Among the entries below, one stretch runs from the line that contains "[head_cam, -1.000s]" through the line that contains "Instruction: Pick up". Repeat that stretch exactly, ends included, and only that.

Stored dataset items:

******************************

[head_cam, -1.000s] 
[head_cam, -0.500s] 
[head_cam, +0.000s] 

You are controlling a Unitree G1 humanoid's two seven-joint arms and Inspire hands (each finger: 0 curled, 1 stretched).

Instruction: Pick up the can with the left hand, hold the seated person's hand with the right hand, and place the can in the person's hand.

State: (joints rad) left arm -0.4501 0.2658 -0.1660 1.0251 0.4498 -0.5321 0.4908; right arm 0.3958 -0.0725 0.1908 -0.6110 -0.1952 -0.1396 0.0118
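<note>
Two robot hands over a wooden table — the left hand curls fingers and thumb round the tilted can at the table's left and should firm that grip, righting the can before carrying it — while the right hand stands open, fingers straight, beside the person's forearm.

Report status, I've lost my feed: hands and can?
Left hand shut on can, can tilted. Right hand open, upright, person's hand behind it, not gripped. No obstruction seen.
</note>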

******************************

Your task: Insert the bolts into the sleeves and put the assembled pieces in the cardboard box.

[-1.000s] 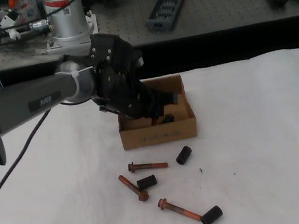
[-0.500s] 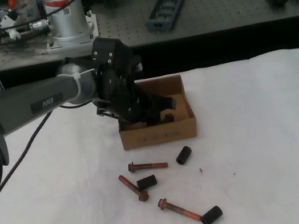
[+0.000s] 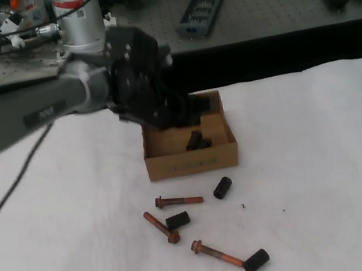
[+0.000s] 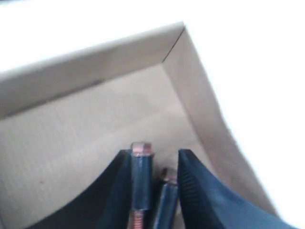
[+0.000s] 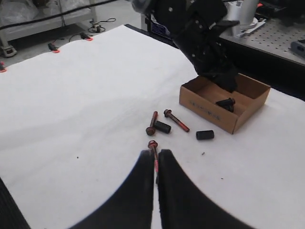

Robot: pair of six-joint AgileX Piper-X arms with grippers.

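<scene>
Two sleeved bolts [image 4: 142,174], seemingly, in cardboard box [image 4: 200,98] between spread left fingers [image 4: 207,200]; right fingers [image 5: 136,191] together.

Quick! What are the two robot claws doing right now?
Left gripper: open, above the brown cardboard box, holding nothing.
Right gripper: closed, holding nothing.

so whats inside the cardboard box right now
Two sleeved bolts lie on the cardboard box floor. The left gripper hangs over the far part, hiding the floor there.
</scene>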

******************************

▶ **Task output**:
[head_cam, -1.000s] 
[head_cam, -0.500s] 
[head_cam, +0.000s] 

You are controlling a Unitree G1 humanoid's two seven-joint arms and Inspire hands (each finger: 0 curled, 1 stretched).

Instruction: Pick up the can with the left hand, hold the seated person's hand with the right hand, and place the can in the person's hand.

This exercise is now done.